Public revelation of breaches, prompted by stricter reporting requirements, could trigger a rise in American-style class actions in the UK. According to LaFrance, litigation funders are already looking into the opportunities afforded by the new regulation.

Looking in the mirror

In the midst of all this opportunity, global law firms also have needed to prepare their own operations for compliance with the regulation, since their business invariably involves personal data collection.

"Baker Botts is an international law firm, and international firms are subject to the regulation," said IP partner Neil Coulson, who chairs the firm's IP practice across London and Moscow. "We've been looking internally at compliance over the last 18 months."

The degree to which the two functions match up varies on a firm-by-firm basis.

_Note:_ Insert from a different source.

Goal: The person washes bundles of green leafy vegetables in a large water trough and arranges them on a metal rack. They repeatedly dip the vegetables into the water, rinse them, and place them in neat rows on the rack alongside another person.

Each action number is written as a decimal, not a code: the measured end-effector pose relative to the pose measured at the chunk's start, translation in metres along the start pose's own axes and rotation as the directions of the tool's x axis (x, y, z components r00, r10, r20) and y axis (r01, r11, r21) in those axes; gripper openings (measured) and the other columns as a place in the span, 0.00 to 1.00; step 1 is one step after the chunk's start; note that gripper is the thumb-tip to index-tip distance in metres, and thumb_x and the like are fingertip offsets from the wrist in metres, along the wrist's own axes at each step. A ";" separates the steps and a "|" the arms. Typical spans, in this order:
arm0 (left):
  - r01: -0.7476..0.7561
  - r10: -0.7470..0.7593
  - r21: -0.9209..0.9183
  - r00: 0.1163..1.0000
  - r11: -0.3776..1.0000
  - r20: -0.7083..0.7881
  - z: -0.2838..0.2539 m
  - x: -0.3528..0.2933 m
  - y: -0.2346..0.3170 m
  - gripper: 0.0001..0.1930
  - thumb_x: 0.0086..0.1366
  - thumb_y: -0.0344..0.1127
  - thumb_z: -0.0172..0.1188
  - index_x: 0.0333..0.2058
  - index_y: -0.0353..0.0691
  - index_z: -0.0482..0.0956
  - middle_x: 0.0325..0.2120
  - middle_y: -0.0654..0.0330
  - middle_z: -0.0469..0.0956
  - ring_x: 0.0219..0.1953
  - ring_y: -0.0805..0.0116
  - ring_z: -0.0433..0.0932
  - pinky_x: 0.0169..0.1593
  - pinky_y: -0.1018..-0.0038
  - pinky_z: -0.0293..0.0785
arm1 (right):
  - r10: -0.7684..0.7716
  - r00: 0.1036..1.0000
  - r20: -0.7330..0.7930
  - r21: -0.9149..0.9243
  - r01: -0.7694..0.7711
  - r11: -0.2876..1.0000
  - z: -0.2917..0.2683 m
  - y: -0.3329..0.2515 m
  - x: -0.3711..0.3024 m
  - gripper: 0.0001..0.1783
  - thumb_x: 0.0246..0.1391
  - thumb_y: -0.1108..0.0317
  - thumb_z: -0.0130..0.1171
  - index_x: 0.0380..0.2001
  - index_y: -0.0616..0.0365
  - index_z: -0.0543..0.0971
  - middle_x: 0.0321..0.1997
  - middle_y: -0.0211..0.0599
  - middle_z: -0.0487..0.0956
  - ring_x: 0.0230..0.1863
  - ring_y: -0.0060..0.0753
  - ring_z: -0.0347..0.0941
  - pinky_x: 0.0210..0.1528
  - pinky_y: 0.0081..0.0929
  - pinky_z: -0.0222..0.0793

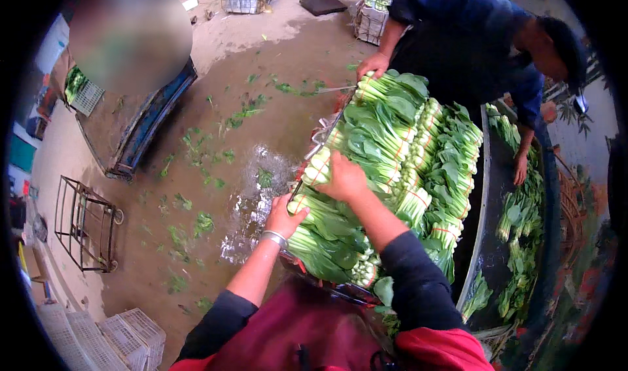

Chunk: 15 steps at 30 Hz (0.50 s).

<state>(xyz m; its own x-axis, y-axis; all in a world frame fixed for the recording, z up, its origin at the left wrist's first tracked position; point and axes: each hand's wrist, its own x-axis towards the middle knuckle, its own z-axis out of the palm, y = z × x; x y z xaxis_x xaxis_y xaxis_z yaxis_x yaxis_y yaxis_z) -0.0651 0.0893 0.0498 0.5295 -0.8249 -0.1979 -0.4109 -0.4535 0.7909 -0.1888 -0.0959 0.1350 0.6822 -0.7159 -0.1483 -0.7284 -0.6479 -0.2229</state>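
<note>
The right hand [347,178] presses into the stem ends of the greens [376,132], its fingertips lost among the stalks, so whether it grasps a bundle cannot be told. Toward its 8 o'clock, the left hand [284,218] lies at the crate's edge with the thumb against pale stems; its other fingers are hard to make out, and whether they clasp the rim cannot be told.

The greens fill the crate [292,264] at the middle of the view, hiding its inside; the right forearm covers part of the rows. At 1 o'clock, a co-worker's hand [375,65] touches the crate's far end, fingers partly hidden. At 3 o'clock the co-worker's other hand [521,168] hangs over a dark trough [481,256], whose lower end is unclear.

Leaves [204,224] litter the wet floor at 8 o'clock. A metal cart [85,227] stands near 9; at 10, a round blur masks what lies behind it.
</note>
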 end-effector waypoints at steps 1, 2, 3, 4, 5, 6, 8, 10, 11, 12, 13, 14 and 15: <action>-0.008 0.006 -0.020 0.998 1.000 -0.055 0.000 -0.003 0.001 0.40 0.57 0.55 0.75 0.61 0.33 0.73 0.53 0.44 0.74 0.58 0.47 0.73 0.65 0.60 0.69 | 0.016 1.000 -0.021 0.001 -0.016 1.000 0.012 -0.002 0.004 0.56 0.35 0.44 0.79 0.60 0.64 0.64 0.50 0.50 0.80 0.47 0.53 0.82 0.51 0.45 0.77; 0.012 -0.013 -0.015 0.997 1.000 -0.070 -0.002 -0.005 -0.001 0.41 0.57 0.54 0.75 0.61 0.34 0.72 0.54 0.44 0.74 0.58 0.47 0.73 0.65 0.60 0.69 | 0.036 0.998 -0.042 0.007 -0.036 0.999 0.023 -0.006 0.006 0.56 0.35 0.44 0.79 0.61 0.64 0.64 0.51 0.49 0.79 0.49 0.52 0.81 0.53 0.45 0.76; 0.030 -0.030 -0.010 0.996 1.000 -0.083 -0.004 -0.006 -0.001 0.41 0.57 0.54 0.75 0.61 0.34 0.72 0.54 0.43 0.74 0.59 0.46 0.73 0.64 0.59 0.69 | 0.059 0.996 -0.064 0.013 -0.059 0.998 0.033 -0.007 0.007 0.56 0.35 0.44 0.79 0.62 0.64 0.64 0.52 0.49 0.79 0.51 0.50 0.80 0.55 0.45 0.75; 0.045 -0.045 -0.005 0.995 0.999 -0.094 -0.006 -0.007 -0.002 0.41 0.56 0.54 0.75 0.61 0.34 0.72 0.54 0.43 0.73 0.59 0.46 0.73 0.64 0.59 0.69 | 0.076 0.996 -0.052 0.066 -0.073 0.995 0.041 -0.005 0.007 0.57 0.35 0.45 0.78 0.64 0.63 0.64 0.56 0.48 0.77 0.58 0.49 0.77 0.62 0.48 0.69; 0.054 -0.054 0.001 0.995 0.999 -0.079 -0.008 -0.008 -0.002 0.41 0.56 0.54 0.75 0.62 0.35 0.71 0.54 0.44 0.73 0.58 0.46 0.73 0.64 0.59 0.69 | 0.026 0.998 -0.053 0.056 -0.023 0.998 0.043 -0.005 0.004 0.57 0.35 0.45 0.77 0.65 0.64 0.64 0.56 0.48 0.76 0.58 0.49 0.76 0.62 0.49 0.68; 0.062 -0.061 0.007 0.996 0.998 -0.063 -0.011 -0.008 -0.002 0.41 0.56 0.53 0.75 0.62 0.35 0.71 0.54 0.44 0.73 0.58 0.47 0.73 0.64 0.59 0.69 | -0.023 0.998 -0.054 0.046 0.025 0.999 0.045 -0.005 0.000 0.57 0.36 0.46 0.77 0.65 0.64 0.63 0.56 0.48 0.76 0.59 0.49 0.75 0.62 0.49 0.68; -0.023 0.022 -0.008 0.995 1.000 -0.099 -0.015 -0.007 -0.004 0.40 0.56 0.54 0.74 0.62 0.43 0.69 0.53 0.44 0.71 0.56 0.43 0.73 0.61 0.56 0.71 | -0.073 0.997 -0.023 0.033 0.074 0.997 0.049 -0.008 -0.007 0.58 0.36 0.44 0.74 0.67 0.63 0.62 0.57 0.49 0.75 0.62 0.50 0.71 0.64 0.51 0.65; -0.033 0.032 -0.013 0.996 0.999 -0.081 -0.015 -0.014 -0.008 0.38 0.57 0.52 0.74 0.62 0.44 0.70 0.52 0.44 0.72 0.55 0.43 0.73 0.60 0.55 0.72 | -0.092 0.996 -0.001 0.090 0.092 0.992 0.058 -0.007 -0.012 0.61 0.39 0.36 0.69 0.70 0.62 0.60 0.60 0.52 0.74 0.64 0.51 0.70 0.66 0.54 0.62; -0.039 0.038 -0.015 0.997 0.999 -0.064 -0.016 -0.017 -0.002 0.38 0.57 0.51 0.74 0.62 0.44 0.70 0.52 0.44 0.72 0.55 0.43 0.73 0.60 0.55 0.72 | -0.092 0.996 -0.011 0.101 0.092 0.991 0.063 -0.005 -0.016 0.61 0.40 0.33 0.67 0.71 0.62 0.59 0.61 0.53 0.74 0.64 0.52 0.69 0.66 0.55 0.61; -0.063 0.061 -0.024 0.996 0.998 -0.063 -0.015 -0.020 0.005 0.36 0.57 0.49 0.73 0.62 0.45 0.70 0.52 0.44 0.72 0.55 0.43 0.73 0.59 0.55 0.72 | -0.079 0.996 0.029 0.107 0.075 0.991 0.060 -0.007 -0.020 0.61 0.44 0.28 0.62 0.71 0.62 0.60 0.64 0.54 0.72 0.66 0.52 0.69 0.66 0.55 0.61; -0.091 0.092 0.016 0.991 0.996 -0.095 -0.014 -0.021 0.006 0.35 0.58 0.46 0.73 0.62 0.45 0.71 0.53 0.45 0.73 0.56 0.44 0.73 0.61 0.55 0.70 | -0.042 0.999 -0.009 0.147 0.043 0.988 0.058 -0.009 -0.024 0.56 0.47 0.26 0.61 0.65 0.61 0.66 0.60 0.54 0.75 0.63 0.53 0.70 0.63 0.55 0.63; -0.128 0.133 0.055 0.985 0.990 -0.114 -0.010 -0.022 0.009 0.34 0.58 0.44 0.73 0.62 0.44 0.72 0.53 0.45 0.73 0.58 0.45 0.73 0.63 0.56 0.69 | -0.004 0.999 -0.045 0.193 0.013 0.981 0.050 -0.011 -0.029 0.52 0.49 0.25 0.60 0.60 0.61 0.72 0.56 0.54 0.77 0.60 0.54 0.72 0.60 0.55 0.65; -0.166 0.168 0.087 0.986 0.982 -0.012 -0.016 -0.018 0.036 0.33 0.59 0.42 0.72 0.61 0.43 0.72 0.53 0.45 0.73 0.58 0.45 0.72 0.64 0.55 0.67 | 0.021 0.997 -0.075 0.299 0.002 0.954 0.056 0.002 -0.031 0.47 0.50 0.24 0.58 0.54 0.59 0.75 0.53 0.52 0.79 0.59 0.54 0.73 0.59 0.55 0.65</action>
<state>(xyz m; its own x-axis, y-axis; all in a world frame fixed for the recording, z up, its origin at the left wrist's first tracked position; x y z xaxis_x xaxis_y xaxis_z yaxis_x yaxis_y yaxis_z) -0.0772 0.0933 0.0908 0.4620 -0.8852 -0.0549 -0.5565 -0.3376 0.7592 -0.2079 -0.0601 0.0848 0.6599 -0.7470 -0.0807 -0.6747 -0.5419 -0.5011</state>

"There is definitely overlap between the people who are doing work for clients and the people who are helping Dechert as well. But it's not 100 percent," Blank said.

At Squire Patton Boggs, the two threads have been tightly intertwined. "It's like, 'Physician, heal thyself,'" LaFrance said. "The team in Europe is treating the firm like it's any other client. We've been doing this for more than 18 months."

According to LaFrance, while the firm determined it was not obligated to appoint a data protection officer under the regulation, it elected to do so, and LaFrance herself will be filling the role.

The work has also included new training, new notices, revised standard terms to incorporate the regulation, along with stronger data breach procedures. It has spanned different departments, LaFrance said, but it has also pulled the firm together.

"It's been very therapeutic, in a way, though painful," she said.